She opens a wooden door, revealing a little room. There are monoblock chairs, a small television and a dining table. A refrigerator and other kitchen appliances sat on the room’s far right corner. Everything seems old and tattered, even the wall paint is chipping off. She shows me the common shower rooms and another door which everyone stays in. Sleep is made on double-deck beds. I’m to share the room with seven other women, eyeing me carefully as I make my way to the bed that the landlady points me to.

“Every meal is 20 pesos. You should inform me an hour in advance if you want it,” the landlady tells me, shutting the door.
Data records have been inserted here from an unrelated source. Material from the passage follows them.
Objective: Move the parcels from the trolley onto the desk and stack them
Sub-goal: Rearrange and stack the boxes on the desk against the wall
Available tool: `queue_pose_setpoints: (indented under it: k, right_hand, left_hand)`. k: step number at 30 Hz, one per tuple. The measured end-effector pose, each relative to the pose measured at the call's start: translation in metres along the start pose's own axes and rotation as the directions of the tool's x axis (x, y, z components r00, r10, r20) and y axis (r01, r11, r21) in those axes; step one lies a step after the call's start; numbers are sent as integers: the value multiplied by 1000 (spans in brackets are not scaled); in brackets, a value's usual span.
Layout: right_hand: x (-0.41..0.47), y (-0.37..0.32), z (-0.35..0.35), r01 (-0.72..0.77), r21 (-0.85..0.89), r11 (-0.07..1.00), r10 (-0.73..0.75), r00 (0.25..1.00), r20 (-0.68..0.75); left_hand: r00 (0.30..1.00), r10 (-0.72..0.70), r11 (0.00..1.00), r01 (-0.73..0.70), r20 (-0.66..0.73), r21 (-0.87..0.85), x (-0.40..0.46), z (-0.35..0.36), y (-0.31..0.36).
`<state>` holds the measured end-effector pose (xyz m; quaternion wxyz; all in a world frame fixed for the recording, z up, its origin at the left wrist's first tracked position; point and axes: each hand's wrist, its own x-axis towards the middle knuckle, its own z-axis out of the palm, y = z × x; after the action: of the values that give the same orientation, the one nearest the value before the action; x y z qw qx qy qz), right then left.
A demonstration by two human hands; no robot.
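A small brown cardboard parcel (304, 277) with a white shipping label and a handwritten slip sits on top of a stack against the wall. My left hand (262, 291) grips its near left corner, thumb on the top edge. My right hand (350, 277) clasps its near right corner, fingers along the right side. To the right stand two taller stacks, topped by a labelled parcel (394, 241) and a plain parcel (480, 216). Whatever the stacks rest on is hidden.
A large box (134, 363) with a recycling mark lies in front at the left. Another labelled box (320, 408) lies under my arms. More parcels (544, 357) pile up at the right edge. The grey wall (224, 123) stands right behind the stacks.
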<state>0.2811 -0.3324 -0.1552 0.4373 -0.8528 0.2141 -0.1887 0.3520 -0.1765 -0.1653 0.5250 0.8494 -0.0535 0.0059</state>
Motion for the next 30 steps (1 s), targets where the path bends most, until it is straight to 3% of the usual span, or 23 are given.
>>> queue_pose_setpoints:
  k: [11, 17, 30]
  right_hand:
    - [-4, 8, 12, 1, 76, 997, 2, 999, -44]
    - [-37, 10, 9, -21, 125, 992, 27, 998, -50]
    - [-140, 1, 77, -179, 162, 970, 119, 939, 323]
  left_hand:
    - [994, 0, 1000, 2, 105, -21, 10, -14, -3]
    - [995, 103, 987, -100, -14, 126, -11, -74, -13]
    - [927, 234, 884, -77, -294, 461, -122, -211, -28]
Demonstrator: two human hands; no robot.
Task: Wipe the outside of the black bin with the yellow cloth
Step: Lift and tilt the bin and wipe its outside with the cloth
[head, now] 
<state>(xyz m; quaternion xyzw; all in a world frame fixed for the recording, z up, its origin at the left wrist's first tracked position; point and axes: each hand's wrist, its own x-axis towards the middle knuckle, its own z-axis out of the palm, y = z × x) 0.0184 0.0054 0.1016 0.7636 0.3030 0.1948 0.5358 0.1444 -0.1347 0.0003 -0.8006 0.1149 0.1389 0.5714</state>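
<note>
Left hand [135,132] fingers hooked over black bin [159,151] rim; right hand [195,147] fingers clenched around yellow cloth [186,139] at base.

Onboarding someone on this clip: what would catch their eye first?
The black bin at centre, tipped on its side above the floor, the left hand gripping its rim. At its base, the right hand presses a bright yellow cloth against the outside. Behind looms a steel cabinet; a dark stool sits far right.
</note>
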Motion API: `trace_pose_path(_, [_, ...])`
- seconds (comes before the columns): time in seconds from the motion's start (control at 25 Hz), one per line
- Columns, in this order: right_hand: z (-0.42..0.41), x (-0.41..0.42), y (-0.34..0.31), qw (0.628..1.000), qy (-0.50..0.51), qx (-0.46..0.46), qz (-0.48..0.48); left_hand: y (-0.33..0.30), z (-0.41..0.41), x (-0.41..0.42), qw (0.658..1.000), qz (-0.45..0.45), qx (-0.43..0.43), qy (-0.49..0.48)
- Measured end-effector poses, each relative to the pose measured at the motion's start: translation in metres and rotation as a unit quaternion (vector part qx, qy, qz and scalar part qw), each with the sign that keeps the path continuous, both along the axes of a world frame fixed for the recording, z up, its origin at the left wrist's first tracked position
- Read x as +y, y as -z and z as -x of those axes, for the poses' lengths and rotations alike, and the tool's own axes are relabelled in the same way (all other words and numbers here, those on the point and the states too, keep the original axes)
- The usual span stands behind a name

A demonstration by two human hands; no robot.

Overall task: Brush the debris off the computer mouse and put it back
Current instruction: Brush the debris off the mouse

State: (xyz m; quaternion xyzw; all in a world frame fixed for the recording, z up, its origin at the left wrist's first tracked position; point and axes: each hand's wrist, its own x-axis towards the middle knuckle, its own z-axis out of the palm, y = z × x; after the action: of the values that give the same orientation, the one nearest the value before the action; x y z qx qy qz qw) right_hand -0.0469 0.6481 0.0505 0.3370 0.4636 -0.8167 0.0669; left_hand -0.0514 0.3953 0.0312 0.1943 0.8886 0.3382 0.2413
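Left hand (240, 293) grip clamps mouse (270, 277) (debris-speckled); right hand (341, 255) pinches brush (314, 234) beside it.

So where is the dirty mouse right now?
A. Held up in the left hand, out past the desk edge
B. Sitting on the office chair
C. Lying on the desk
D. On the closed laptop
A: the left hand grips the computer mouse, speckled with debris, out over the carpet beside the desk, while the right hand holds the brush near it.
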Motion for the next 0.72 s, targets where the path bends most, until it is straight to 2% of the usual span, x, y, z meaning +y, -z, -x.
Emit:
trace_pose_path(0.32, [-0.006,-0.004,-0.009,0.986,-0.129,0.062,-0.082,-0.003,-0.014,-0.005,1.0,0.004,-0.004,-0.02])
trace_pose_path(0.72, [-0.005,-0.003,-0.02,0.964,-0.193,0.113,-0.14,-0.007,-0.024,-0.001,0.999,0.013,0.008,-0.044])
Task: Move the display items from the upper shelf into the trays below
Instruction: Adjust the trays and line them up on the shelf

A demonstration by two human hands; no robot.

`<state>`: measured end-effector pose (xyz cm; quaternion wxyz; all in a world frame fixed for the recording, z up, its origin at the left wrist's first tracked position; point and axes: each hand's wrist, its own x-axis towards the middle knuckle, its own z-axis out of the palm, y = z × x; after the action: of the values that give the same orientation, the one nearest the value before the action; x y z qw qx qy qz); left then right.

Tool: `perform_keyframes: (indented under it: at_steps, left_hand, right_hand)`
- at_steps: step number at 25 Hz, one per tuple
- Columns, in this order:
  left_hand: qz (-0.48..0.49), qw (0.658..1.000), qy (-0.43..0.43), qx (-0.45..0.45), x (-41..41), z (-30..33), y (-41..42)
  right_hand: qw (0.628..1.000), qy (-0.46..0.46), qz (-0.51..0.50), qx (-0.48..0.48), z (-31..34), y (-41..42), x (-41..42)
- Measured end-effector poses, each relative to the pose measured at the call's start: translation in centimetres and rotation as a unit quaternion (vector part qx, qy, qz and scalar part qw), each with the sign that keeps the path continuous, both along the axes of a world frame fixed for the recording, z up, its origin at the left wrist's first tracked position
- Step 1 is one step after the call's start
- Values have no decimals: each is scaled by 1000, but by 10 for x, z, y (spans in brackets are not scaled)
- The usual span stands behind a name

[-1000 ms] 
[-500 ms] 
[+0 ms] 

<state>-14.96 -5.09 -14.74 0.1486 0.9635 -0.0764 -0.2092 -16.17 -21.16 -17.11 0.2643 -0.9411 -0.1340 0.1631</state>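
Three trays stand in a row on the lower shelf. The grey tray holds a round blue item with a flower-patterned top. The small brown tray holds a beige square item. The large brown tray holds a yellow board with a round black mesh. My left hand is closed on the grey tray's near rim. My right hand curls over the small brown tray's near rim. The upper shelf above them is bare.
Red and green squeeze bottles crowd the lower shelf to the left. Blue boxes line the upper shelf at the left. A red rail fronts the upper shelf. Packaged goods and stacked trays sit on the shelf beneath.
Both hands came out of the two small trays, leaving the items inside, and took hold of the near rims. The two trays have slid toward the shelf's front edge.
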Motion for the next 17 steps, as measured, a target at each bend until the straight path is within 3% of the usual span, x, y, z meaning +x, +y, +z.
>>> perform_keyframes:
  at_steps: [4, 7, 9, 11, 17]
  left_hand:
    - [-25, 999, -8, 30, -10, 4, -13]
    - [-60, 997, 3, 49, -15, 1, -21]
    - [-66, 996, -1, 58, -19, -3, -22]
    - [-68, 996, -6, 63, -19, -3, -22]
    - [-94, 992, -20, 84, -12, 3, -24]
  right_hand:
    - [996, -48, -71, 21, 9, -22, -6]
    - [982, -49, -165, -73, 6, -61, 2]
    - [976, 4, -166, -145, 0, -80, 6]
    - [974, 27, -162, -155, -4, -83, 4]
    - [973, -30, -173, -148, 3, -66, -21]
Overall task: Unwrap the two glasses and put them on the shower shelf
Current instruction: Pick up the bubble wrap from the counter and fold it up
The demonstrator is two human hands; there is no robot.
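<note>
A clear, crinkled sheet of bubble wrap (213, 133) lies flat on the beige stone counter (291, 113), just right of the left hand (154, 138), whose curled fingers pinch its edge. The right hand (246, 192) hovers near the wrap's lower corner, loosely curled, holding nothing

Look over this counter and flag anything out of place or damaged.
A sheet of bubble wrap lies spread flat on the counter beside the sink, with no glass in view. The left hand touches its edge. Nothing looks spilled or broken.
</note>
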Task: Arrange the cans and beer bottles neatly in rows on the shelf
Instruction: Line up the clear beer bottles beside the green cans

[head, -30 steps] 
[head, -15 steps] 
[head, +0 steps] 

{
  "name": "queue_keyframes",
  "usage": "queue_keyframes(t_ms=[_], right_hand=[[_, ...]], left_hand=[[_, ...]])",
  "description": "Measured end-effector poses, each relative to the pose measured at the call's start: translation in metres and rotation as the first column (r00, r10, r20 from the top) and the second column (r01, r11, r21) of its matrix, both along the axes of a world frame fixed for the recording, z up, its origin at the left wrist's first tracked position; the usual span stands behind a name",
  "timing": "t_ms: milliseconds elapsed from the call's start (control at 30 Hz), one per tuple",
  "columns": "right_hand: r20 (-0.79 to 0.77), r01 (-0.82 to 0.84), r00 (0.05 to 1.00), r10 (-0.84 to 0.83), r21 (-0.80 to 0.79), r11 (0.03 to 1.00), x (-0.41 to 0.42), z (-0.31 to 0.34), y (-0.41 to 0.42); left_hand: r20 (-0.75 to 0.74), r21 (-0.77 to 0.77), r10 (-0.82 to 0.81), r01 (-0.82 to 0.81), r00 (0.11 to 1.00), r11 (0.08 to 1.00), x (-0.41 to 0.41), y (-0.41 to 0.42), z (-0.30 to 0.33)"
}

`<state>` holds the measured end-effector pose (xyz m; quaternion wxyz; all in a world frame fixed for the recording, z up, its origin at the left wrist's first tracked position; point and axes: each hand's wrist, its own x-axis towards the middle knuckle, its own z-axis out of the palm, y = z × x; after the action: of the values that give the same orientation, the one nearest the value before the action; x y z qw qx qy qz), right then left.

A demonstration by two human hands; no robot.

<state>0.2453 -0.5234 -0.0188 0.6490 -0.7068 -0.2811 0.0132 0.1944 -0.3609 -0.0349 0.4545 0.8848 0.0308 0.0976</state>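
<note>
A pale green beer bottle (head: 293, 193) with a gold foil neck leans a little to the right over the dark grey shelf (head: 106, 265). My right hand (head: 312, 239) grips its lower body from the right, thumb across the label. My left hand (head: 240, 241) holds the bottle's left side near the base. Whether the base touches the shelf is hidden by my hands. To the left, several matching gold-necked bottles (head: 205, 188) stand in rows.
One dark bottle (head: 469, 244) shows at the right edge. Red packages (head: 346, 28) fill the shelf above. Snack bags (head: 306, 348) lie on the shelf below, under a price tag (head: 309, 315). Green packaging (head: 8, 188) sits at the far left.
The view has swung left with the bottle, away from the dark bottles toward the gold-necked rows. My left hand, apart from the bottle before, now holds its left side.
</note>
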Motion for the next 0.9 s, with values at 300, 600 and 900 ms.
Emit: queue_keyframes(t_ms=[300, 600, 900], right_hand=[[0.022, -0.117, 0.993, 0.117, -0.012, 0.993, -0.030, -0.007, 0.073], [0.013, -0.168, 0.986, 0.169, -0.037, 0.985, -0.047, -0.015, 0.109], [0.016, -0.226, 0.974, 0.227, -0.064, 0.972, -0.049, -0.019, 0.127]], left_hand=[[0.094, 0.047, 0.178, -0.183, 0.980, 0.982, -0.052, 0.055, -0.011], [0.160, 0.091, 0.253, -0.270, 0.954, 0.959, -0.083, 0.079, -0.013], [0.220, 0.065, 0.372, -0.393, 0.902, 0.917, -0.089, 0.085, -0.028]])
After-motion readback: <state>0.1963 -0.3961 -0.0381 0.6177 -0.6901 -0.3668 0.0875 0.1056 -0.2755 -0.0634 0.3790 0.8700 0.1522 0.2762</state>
I sit on my bed and, exhausted. I unpack a blanket and lie down. I fall asleep instantly.

Three weeks pass and I rise to a Sunday morning sun. I get myself ready for mass, praying in my mind for God to guard my baby and to help me find a job quick. My money won’t last long, and the women here have been tirelessly helping me with my pregnancy difficulties. They must be tired of me.

I head for Quiapo Church, all the while texting Nanay that I’m doing okay—as I have been accustomed in doing so ever since I got here in Manila. Weeks ago, I had lied to Nanay that I was a saleslady here.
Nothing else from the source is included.